* Description of the task
Lines with the word "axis" are the answer; copy each of them from the data below.

[Start of Attachment]

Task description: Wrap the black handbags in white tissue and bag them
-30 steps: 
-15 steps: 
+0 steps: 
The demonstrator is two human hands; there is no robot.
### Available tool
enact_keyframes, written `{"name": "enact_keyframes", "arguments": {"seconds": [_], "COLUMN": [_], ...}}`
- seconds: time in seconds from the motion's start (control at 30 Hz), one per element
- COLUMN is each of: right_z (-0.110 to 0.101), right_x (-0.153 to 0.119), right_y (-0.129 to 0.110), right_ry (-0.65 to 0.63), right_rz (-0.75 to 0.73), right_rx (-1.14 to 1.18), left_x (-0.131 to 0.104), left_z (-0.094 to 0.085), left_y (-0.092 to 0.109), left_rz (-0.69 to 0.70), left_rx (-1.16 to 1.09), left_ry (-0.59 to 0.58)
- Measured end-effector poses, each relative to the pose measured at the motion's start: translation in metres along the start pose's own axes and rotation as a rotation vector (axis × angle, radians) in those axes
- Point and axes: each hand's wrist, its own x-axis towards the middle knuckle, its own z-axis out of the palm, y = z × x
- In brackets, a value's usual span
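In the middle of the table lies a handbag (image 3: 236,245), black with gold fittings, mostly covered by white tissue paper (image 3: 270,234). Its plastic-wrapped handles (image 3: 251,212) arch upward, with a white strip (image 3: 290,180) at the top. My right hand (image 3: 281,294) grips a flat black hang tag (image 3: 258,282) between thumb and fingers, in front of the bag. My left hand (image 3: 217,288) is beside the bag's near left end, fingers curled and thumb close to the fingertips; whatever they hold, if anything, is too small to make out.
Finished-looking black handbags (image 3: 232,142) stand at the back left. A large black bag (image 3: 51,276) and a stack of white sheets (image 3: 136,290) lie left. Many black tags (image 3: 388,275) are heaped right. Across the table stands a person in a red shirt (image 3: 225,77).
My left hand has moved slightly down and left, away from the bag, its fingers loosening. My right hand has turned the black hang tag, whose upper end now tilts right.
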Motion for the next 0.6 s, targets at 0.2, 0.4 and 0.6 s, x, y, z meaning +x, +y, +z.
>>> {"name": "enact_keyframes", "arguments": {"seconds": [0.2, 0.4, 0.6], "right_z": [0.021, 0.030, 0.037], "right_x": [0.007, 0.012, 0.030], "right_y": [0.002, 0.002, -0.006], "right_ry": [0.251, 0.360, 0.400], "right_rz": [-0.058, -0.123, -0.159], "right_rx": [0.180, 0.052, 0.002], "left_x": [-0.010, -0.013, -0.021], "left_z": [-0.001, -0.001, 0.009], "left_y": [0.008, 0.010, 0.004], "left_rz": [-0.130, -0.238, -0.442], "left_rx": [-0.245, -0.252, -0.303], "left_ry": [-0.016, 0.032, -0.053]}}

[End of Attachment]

* Solution
- Measured end-effector poses, each relative to the pose measured at the motion's start: translation in metres along the start pose's own axes and rotation as a rotation vector (axis × angle, radians) in those axes
- Point and axes: each hand's wrist, its own x-axis towards the middle knuckle, its own z-axis out of the palm, y = z × x

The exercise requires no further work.